Oh, the black string thing is one of Nick Lewin’s Ultimate Microphone Holders. That allows me to use a handheld mic, so I don’t need to get mic’d up with a head set.

It’s an action packed 5ish mins, with a nice little surprise at the end.

-Louie

Everything Has Already Been Invented

I always hate it when people say, “Everything has already been invented.” I think it’s a way for the person who said that to:
1: Justify them not trying to be creative.
2: Used as a way to trivialize someone else’s creativity.

That said, there are a lot of ideas that are reinvented, and that’s not necessarily a bad thing. Many tricks from a long time ago weren’t complete because they couldn’t find the final piece of the puzzle. Sometimes a technique or material didn’t exist that would take the trick from just “meh” to amazing.
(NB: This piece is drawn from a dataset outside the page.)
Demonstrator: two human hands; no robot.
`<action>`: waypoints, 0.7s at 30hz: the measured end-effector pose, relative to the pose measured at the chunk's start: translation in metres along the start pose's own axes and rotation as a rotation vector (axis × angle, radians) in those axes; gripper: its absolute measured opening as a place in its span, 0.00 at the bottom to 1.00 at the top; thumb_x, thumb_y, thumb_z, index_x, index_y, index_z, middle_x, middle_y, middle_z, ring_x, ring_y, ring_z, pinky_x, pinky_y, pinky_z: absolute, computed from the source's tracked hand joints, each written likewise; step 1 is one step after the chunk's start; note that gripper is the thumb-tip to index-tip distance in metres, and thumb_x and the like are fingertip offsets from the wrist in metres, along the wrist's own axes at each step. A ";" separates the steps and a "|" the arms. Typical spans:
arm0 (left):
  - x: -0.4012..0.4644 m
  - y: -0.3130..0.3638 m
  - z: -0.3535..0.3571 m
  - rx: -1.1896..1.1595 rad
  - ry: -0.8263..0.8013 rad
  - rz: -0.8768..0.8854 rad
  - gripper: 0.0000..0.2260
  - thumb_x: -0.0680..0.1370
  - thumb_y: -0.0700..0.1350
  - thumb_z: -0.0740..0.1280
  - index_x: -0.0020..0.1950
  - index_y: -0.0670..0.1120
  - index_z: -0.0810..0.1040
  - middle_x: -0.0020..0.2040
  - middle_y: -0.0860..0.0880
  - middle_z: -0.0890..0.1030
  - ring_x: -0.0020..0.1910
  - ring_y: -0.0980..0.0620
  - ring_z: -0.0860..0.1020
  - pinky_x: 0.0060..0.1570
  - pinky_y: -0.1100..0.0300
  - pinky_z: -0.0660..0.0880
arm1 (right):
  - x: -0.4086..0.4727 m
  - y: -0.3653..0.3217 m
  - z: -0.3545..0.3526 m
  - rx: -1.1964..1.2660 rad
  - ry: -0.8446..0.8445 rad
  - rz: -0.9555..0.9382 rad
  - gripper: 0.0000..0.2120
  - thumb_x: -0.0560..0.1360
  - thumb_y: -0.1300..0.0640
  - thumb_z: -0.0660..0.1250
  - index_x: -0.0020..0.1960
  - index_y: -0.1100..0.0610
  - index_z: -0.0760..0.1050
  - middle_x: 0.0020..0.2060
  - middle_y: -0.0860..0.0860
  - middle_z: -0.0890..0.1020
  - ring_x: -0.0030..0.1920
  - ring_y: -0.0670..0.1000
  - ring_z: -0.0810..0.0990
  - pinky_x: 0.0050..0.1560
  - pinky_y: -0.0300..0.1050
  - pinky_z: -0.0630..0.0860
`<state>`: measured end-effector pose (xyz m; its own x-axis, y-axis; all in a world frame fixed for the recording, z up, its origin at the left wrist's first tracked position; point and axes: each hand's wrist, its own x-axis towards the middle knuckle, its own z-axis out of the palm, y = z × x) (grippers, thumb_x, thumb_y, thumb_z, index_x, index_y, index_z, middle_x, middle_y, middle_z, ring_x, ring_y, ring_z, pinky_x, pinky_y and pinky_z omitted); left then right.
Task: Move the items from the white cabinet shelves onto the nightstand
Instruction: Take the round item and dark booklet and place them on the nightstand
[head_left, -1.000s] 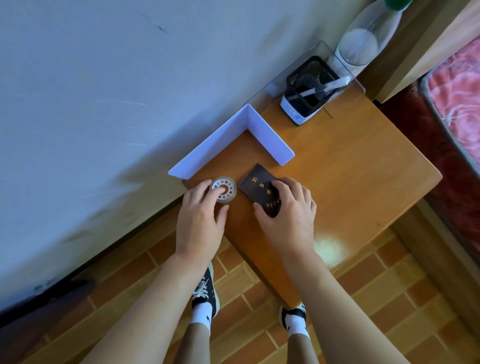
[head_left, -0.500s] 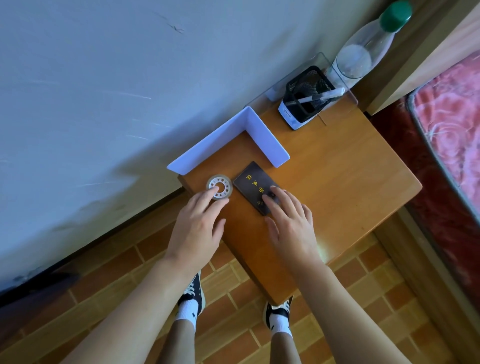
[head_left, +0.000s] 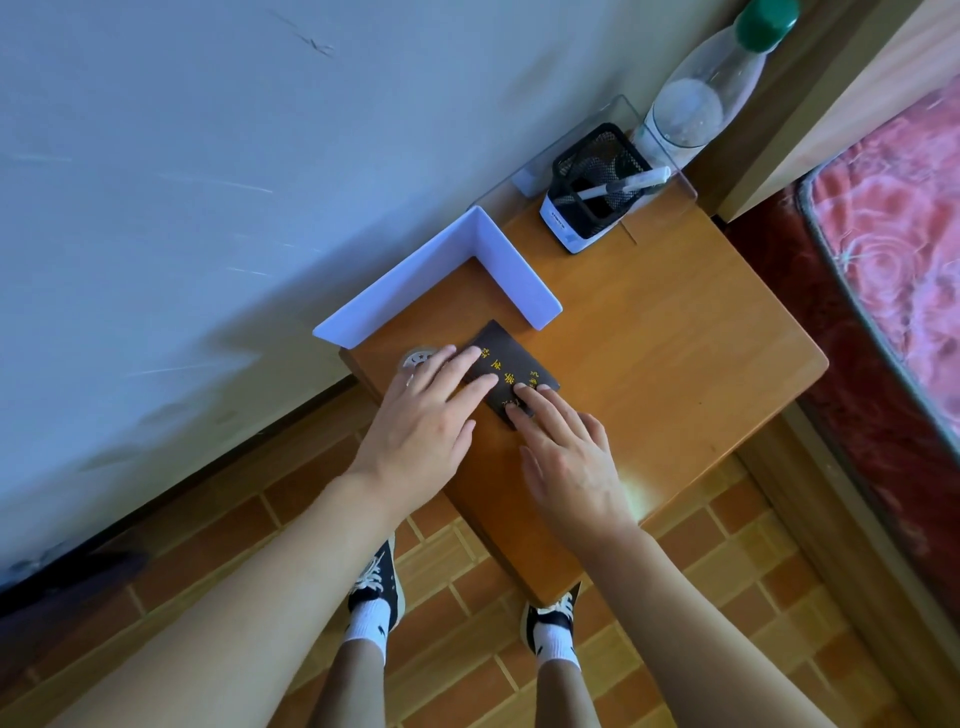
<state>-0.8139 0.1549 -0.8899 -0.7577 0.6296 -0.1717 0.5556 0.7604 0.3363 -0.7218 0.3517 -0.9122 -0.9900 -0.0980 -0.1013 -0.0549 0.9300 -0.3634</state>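
Note:
A dark booklet (head_left: 511, 366) with gold lettering lies flat on the wooden nightstand (head_left: 649, 364), just in front of a white L-shaped divider (head_left: 452, 275). My left hand (head_left: 426, 421) lies flat with its fingers spread, the tips on the booklet's left edge, and covers part of a small round silver disc (head_left: 415, 357) at the nightstand's left corner. My right hand (head_left: 569, 452) is flat too, with its fingertips pressing the booklet's near corner. Neither hand grips anything.
At the back of the nightstand stand a black mesh pen holder (head_left: 597, 182) with a white pen, a clear acrylic stand (head_left: 670, 171) and a plastic bottle (head_left: 717, 78) with a green cap. A bed with a pink cover (head_left: 893, 249) lies to the right. The wall is on the left.
My left hand has moved right, off the disc and onto the booklet's left edge. My right hand has slid back to the booklet's near corner. The booklet has turned slightly.

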 end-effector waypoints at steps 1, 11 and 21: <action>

I was reading The Bat magic magazine from the 1940s on the plane home from Florida and read the Bowman’s Bullseye. Read the circled effect:

Bowman's Bullseye

Does this sound like a modern trick? If you said The Stranger, then you’re correct! The effect is the same, but the method is quite different and wouldn’t work today. In fact, I’m not sure Bowman’s Bullseye was practical in the 1940s.
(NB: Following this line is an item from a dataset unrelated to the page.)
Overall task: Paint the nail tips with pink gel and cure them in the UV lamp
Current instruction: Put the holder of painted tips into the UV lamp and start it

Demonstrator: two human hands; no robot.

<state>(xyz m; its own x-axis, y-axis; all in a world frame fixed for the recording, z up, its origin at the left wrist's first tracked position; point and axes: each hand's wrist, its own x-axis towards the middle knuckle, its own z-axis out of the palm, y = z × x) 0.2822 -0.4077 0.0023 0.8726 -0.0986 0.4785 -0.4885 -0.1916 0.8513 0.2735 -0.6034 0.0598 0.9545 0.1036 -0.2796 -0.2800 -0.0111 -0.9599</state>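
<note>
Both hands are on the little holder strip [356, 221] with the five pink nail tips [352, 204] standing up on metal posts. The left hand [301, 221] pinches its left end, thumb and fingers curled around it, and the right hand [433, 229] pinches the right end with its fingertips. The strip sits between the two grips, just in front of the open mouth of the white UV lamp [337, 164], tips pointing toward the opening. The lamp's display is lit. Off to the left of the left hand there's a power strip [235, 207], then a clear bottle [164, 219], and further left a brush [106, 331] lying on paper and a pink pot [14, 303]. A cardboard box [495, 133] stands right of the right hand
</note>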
What the stranger did was create the same effect, but using techniques that would have been impossible 15 years ago, and made it practical! The two tricks are light years apart (OK, actually like 90 years) and can’t be compared, other than they are both based on the telephone tricks that were invented pretty much where the telephone was.

Keep creating!

-Louie

Radio Mind Reading

In my reading of The Bat magic magazine, I found an interesting trick from July 1945. In the magazine, this is called Radio Mind Reading by Professor Elkan M Lipka. Despite the name, I’m not sure how this would work over the radio, but the magazine says it’s a good phone trick that makes much more sense.

The effect is you show the layout below. Someone thinks of a any card and they tell you if it’s in row A or B. Then they also tell the which of the numbered rows it’s in. You then tell them the card they are thinking of.

radio mind reading card trick


I posted this on my Facebook and had people do it. I did make one change: instead of them telling me which rows it appears in, I had them tell me the sum of the rows. I think that buries the method a little bit by adding a variable where you could get to a number multiple ways.

A change I would make is to adjust the method to match a memorized deck stack rather than the ace-to-king order. That would make it a trick that the average person couldn’t backtrack. That said, in either form, all the person has to do is say it’s math or an algorithm, and they’d be right, and there’s really nothing you can do to dispel that.

I think that if you used this with a physical prediction, like an invisible deck, you might have something. If you put the layout image on a projection screen and talked about how magic used to be done, and how it’s done now. Here’s how this trick would look in 1945, and here’s how it looks now.

-Louie

Back on Land!

Today I wrapped up my contracts on the cruise ship, and I’m heading back home for the holidays.

It’s always great to perform in nice theaters, but even better when I get to perform with stage/tech crews that are amazing! The stage/tech crews on cruise ships work with magicians and variety acts a lot, so they already kinda know what to do with an act like mine.

We’re entering the slower time for performing (for me). One of the things that I want to do is work on the transition from using ShowCues to GoButton for my audio. There’s a bit of a learning curve in the way you interact with GoButton. I’ve been using ShowCues for over a decade, so it’ll take some work to unlearn the muscle memory.